Task directions => Without any change, set down every record below.
--- Given information ---
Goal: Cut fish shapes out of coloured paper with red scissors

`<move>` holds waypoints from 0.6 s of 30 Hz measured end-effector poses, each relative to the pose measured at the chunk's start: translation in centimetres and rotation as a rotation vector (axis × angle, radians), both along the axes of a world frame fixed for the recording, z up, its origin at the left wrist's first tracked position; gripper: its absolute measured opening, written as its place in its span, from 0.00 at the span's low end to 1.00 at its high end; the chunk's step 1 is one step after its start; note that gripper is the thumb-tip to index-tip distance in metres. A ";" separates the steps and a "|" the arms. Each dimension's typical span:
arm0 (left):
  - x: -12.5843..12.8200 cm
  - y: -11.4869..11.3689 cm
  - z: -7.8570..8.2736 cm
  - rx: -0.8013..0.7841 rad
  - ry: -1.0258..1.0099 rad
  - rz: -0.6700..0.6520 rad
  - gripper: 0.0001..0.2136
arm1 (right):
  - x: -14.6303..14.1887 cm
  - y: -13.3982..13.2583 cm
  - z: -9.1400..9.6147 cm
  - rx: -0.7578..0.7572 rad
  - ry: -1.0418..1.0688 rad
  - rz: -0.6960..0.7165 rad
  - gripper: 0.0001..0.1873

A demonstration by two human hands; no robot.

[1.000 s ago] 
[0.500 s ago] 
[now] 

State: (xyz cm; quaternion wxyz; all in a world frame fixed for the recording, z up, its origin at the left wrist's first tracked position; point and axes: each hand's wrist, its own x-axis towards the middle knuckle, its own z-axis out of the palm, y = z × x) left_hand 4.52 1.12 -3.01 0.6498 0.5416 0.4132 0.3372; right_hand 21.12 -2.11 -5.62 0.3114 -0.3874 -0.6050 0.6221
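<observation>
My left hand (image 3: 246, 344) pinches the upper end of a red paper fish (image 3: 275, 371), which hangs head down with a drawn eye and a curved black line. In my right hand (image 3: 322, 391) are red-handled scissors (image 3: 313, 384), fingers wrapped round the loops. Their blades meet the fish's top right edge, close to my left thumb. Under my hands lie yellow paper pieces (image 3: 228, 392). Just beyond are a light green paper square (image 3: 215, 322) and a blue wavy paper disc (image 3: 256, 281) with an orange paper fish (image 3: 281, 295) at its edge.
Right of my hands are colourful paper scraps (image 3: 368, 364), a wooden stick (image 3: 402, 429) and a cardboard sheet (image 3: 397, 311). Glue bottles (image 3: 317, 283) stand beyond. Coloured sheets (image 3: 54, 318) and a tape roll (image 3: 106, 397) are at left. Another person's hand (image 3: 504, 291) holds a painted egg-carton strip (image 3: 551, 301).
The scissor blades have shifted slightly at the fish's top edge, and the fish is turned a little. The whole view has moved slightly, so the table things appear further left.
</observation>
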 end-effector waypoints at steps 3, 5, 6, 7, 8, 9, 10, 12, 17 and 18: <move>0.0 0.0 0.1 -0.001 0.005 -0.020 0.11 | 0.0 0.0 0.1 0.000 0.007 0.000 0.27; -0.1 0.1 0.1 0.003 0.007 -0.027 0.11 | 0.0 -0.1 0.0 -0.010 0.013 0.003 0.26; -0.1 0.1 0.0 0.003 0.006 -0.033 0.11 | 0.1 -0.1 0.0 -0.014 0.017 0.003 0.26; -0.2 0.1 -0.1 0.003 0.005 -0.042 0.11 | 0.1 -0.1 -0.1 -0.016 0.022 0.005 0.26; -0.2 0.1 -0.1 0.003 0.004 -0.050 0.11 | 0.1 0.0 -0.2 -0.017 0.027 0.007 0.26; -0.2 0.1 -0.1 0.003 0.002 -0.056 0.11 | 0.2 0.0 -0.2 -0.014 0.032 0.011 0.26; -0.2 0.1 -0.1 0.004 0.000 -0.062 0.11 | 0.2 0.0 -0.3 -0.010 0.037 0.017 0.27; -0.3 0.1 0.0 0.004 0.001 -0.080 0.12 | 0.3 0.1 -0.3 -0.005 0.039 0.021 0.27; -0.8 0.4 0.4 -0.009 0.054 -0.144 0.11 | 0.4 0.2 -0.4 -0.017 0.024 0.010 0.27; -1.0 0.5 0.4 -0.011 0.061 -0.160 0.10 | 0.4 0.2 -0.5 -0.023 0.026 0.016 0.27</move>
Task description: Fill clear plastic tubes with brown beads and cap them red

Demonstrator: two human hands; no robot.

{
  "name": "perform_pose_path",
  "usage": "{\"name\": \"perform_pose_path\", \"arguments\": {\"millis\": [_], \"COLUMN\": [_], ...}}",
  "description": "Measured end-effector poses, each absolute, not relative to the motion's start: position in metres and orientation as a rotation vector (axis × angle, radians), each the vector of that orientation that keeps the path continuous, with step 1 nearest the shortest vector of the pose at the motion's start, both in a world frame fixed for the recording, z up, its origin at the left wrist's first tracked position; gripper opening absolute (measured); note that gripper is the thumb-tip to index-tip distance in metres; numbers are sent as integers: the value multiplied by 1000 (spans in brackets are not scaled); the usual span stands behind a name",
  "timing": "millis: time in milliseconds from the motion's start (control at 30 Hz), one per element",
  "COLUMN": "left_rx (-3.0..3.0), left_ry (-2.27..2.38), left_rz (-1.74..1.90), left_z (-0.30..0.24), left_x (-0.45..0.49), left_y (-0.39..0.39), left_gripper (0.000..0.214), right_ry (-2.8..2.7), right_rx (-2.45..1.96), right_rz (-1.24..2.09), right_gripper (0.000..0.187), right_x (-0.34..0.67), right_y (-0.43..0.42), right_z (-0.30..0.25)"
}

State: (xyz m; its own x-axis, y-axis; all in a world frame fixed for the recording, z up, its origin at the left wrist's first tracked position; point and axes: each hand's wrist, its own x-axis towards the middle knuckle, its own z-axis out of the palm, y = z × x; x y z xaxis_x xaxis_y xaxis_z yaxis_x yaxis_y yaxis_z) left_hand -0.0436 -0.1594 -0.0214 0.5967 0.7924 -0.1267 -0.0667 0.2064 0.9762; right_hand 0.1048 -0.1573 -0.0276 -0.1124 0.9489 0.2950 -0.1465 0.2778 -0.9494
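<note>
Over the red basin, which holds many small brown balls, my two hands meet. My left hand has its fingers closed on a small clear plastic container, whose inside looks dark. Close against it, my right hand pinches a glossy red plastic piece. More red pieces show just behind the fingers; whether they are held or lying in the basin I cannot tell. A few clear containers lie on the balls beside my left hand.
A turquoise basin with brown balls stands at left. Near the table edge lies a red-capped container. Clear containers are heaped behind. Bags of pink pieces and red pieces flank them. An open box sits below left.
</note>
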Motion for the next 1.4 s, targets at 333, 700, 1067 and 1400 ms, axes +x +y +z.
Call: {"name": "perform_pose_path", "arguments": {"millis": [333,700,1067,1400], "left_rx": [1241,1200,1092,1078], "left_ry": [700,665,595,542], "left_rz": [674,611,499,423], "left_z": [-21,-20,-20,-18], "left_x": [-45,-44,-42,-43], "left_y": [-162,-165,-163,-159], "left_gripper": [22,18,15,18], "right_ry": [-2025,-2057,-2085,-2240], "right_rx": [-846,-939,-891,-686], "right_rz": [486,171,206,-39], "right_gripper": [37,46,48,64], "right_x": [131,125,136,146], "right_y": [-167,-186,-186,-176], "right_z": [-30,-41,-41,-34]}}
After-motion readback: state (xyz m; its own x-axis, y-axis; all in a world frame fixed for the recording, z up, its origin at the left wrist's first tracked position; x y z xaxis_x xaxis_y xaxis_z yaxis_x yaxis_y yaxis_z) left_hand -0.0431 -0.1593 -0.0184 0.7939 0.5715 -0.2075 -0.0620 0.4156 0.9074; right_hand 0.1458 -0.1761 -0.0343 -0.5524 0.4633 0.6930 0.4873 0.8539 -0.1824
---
Answer to the exercise =>
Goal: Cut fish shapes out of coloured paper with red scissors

`<move>` holds waypoints from 0.6 s of 30 Hz measured end-effector poses, each relative to the pose measured at the chunk's start: translation in centimetres and rotation as a rotation vector (axis × angle, radians), both along the axes of a world frame fixed for the recording, z up, its origin at the left wrist's first tracked position; gripper: its absolute measured opening, written as its place in its span, from 0.00 at the span's low end to 1.00 at its high end; the chunk's step 1 is one step after its start; note that gripper is the thumb-tip to index-tip distance in metres. A ";" separates the steps and a "|" the arms. Each dimension's typical span:
arm0 (left):
  - x: -12.5843..12.8200 cm
  - y: -11.4869..11.3689 cm
  - z: -7.8570..8.2736 cm
  - rx: -0.8013..0.7841 rad
  - ry: -1.0258..1.0099 rad
  - rz: -0.6700..0.6520 rad
  - gripper: 0.0001..0.2136
arm1 (right):
  - x: -14.6303..14.1887 cm
  - y: -13.3982..13.2583 cm
  - z: -9.1400..9.6147 cm
  - rx: -0.7578..0.7572 rad
  - ry: -1.0418..1.0688 rad
  - rz: -0.6960..0.7165 rad
  - gripper: 0.0001..0.1873

A demonstration by two human hands; no robot.

[1.000 s ago] 
[0.500 s ago] 
[now] 

State: (xyz cm; quaternion wxyz; all in a world frame fixed for the recording, z up, its origin at the left wrist's first tracked position; point and axes: each hand's wrist, its own x-axis towards the middle knuckle, its own z-axis out of the palm, y = z × x) left_hand 4.52 1.12 -3.01 0.6498 0.5416 0.4132 0.3372; right_hand 21.12 -2.11 -5.62 0.3114 -0.3874 -0.6050 0.6221
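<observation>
My left hand (image 3: 246, 344) pinches the upper end of a red paper fish (image 3: 275, 371), which hangs head down with a drawn eye and a curved black line. In my right hand (image 3: 322, 391) are red-handled scissors (image 3: 313, 384), fingers wrapped round the loops. Their blades meet the fish's top right edge, close to my left thumb. Under my hands lie yellow paper pieces (image 3: 228, 392). Just beyond are a light green paper square (image 3: 215, 322) and a blue wavy paper disc (image 3: 256, 281) with an orange paper fish (image 3: 281, 295) at its edge.
Right of my hands are colourful paper scraps (image 3: 368, 364), a wooden stick (image 3: 402, 429) and a cardboard sheet (image 3: 397, 311). Glue bottles (image 3: 317, 283) stand beyond. Coloured sheets (image 3: 54, 318) and a tape roll (image 3: 106, 397) are at left. Another person's hand (image 3: 504, 291) holds a painted egg-carton strip (image 3: 551, 301).
The scissor blades have shifted slightly at the fish's top edge, and the fish is turned a little. The whole view has moved slightly, so the table things appear further left.
</observation>
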 end-effector waypoints at steps 3, 5, 6, 7, 8, 9, 10, 12, 17 and 18: <move>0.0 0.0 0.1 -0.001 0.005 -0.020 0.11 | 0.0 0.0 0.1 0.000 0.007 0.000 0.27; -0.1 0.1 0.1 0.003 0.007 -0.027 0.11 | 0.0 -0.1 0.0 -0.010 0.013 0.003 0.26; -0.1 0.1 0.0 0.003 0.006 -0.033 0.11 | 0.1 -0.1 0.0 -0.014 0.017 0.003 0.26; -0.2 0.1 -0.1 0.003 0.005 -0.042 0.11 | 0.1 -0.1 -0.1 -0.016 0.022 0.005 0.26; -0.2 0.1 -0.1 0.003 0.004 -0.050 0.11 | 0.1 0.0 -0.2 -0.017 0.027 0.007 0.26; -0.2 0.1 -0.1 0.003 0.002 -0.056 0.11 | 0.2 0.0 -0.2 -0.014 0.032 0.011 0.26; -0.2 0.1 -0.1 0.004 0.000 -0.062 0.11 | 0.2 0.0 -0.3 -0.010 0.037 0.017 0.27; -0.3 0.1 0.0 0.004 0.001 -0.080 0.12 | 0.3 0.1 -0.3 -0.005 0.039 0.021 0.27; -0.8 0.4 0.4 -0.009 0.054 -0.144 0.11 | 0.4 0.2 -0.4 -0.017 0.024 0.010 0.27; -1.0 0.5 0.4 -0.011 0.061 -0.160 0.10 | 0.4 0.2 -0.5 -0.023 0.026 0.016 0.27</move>
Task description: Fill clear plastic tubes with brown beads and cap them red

Demonstrator: two human hands; no robot.

{
  "name": "perform_pose_path",
  "usage": "{\"name\": \"perform_pose_path\", \"arguments\": {\"millis\": [_], \"COLUMN\": [_], ...}}",
  "description": "Measured end-effector poses, each absolute, not relative to the motion's start: position in metres and orientation as a rotation vector (axis × angle, radians), each the vector of that orientation that keeps the path continuous, with step 1 nearest the shortest vector of the pose at the motion's start, both in a world frame fixed for the recording, z up, its origin at the left wrist's first tracked position; gripper opening absolute (measured); note that gripper is the thumb-tip to index-tip distance in metres; numbers are sent as integers: the value multiplied by 1000 (spans in brackets are not scaled); the usual span stands behind a name",
  "timing": "millis: time in milliseconds from the motion's start (control at 30 Hz), one per element",
  "COLUMN": "left_rx (-3.0..3.0), left_ry (-2.27..2.38), left_rz (-1.74..1.90), left_z (-0.30..0.24), left_x (-0.45..0.49), left_y (-0.39..0.39), left_gripper (0.000..0.214), right_ry (-2.8..2.7), right_rx (-2.45..1.96), right_rz (-1.24..2.09), right_gripper (0.000..0.187), right_x (-0.34..0.67), right_y (-0.43..0.42), right_z (-0.30..0.25)"
}

State: (xyz m; its own x-axis, y-axis; all in a world frame fixed for the recording, z up, its origin at the left wrist's first tracked position; point and axes: each hand's wrist, its own x-axis towards the middle knuckle, its own z-axis out of the palm, y = z × x; x y z xaxis_x xaxis_y xaxis_z yaxis_x yaxis_y yaxis_z) left_hand -0.0436 -0.1594 -0.0214 0.5967 0.7924 -0.1267 -0.0667 0.2064 0.9762; right_hand 0.1048 -0.1573 -0.0276 -0.1124 0.9489 0.2950 -0.1465 0.2778 -0.9494
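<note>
Over the red basin, which holds many small brown balls, my two hands meet. My left hand has its fingers closed on a small clear plastic container, whose inside looks dark. Close against it, my right hand pinches a glossy red plastic piece. More red pieces show just behind the fingers; whether they are held or lying in the basin I cannot tell. A few clear containers lie on the balls beside my left hand.
A turquoise basin with brown balls stands at left. Near the table edge lies a red-capped container. Clear containers are heaped behind. Bags of pink pieces and red pieces flank them. An open box sits below left.
</note>
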Motion for the next 1.4 s, targets at 333, 700, 1067 and 1400 ms, axes +x +y +z.
Call: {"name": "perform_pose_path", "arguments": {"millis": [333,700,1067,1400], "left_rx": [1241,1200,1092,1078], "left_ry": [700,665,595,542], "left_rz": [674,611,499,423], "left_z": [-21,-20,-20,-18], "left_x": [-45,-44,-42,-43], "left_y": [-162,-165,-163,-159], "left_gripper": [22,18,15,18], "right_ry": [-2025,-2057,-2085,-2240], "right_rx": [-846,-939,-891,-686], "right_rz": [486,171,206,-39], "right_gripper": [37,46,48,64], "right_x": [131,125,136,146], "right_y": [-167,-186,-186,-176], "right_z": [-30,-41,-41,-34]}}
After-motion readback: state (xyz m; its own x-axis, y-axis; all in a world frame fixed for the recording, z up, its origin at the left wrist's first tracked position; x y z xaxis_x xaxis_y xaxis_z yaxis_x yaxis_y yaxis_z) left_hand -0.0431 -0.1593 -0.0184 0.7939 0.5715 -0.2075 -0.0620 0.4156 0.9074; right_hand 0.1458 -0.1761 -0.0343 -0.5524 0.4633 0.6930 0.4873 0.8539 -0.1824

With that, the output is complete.